La casa en Amalfi by Elizabeth Adler

La casa en Amalfi by Elizabeth Adler

autor:Elizabeth Adler [Adler, Elizabeth]
La lengua: spa
Format: epub
Tags: Novela, Romántico
editor: ePubLibre
publicado: 2005-04-23T04:00:00+00:00


Capítulo 36

Lamour.

Elegí con cuidado la ropa para mi cita de negocios con Lorenzo Pirata, y digo «de negocios», porque, definitivamente, de eso se trataba. Era claro que no me había invitado solo por mis encantos. Este capitán Pirata circulaba en ambientes mucho más importantes que los de sus antepasados, y estaba, sin duda, fuera de mis posibilidades sociales.

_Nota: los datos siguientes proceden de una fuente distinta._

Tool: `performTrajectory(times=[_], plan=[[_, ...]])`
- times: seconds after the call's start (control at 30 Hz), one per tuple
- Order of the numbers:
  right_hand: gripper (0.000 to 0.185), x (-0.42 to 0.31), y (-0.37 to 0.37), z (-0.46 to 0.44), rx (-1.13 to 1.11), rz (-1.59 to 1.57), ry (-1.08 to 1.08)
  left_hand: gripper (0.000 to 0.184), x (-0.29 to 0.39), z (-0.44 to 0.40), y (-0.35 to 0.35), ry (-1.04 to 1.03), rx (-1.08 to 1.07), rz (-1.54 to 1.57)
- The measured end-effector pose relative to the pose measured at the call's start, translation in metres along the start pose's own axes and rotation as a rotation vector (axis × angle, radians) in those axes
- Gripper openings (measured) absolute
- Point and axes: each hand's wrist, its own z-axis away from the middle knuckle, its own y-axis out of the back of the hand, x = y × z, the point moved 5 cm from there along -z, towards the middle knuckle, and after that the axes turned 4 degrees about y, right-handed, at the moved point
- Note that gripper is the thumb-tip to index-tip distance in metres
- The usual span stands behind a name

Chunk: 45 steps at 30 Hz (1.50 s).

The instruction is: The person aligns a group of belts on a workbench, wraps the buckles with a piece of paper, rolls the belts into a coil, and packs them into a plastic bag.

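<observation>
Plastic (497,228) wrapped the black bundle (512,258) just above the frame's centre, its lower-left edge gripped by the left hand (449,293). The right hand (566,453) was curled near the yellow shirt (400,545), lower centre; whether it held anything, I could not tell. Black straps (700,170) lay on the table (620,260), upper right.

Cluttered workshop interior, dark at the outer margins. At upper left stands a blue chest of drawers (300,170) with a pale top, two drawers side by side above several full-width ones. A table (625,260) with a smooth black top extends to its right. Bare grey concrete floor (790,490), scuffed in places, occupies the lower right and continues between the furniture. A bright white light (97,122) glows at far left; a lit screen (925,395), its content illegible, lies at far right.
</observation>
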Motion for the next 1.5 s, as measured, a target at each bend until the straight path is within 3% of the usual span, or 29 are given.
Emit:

Me decidí por una falda comprada junto a Jammy, en Roma. En realidad, me había gustado más el color, un precioso tono de verde manzana, que la falda en sí, pues, por lo general, prefería usar pantalones. Además, me puse una camiseta del mismo tono y las sandalias compradas en Amalfi. Cepillé mis rebeldes cabellos hacia atrás y me los peiné en un moño apretado, porque se veía más formal y adecuado para una reunión de negocios; me puse unos pendientes de oro y un poco de perfume con aroma a madreselvas. Ya me había maquillado, muy poco, como de costumbre: apenas un poco de color en las mejillas, lápiz de labios y rímel. Luego, por un momento, me detuve a pensar por qué me tomaba tanto trabajo por un hombre a quien era obvio que ni siquiera le caía bien. Estaba ya casi afuera de la casa cuando recordé la pulsera de Nico; regresé y me la puse. Después de todo, Lorenzo Pirata no sabía que era un regalo de su hijo.

Mifune me esperaba en la terraza para acompañarme hasta el castello. Mientras adecuaba mis largos pasos a la lentitud de los suyos, le dije que tenía muchos deseos de ver sus jardines otra vez.

—Siento mucho no haberte llevado a verlos antes, cara, pero no son míos y no podía invitarte sin permiso.

—Mifune, ¿me estás diciendo que te prohibieron que me llevaras a ver tus bellos jardines? —pregunté, asombrada.

—No es que me lo hayan prohibido, Lamour; en verdad, me sugirieron que tal vez no fuera apropiado.

Su respuesta me sonó como un típico eufemismo de Lorenzo Pirata para lo que en verdad pretendía, prohibir todo lo que tuviera que ver con mi persona. Furiosa, caminé por el sendero de cedros, a través del pequeño olivar que le proporcionaba a la familia aceite de oliva de primera calidad, y que también se vendía en las tiendas de Londres y Roma. Nos detuvimos unos segundos para admirar el puente de madera arqueado sobre la laguna de las carpas, y los peces de color anaranjado saltaron hacia nosotros en busca de alimento. Recordaba muy bien esos jardines, tanto que podía dibujarlos sin verlos, pero no podía detenerme, porque mi visita no era de placer, así que caminamos con más rapidez por el sendero de grava. Había un helicóptero estacionado debajo de la casa, y pensé lo ricos que debían de ser los Pirata para comprar algo así. Mifune me dejó al pie de los anchos peldaños de piedra.

—No te tomes con demasiada seriedad lo que se diga hoy —me aconsejó, con suavidad—. Nada es lo que parece.

Con ese críptico comentario, se alejó. Me pregunté, inquieta, qué había querido decirme exactamente.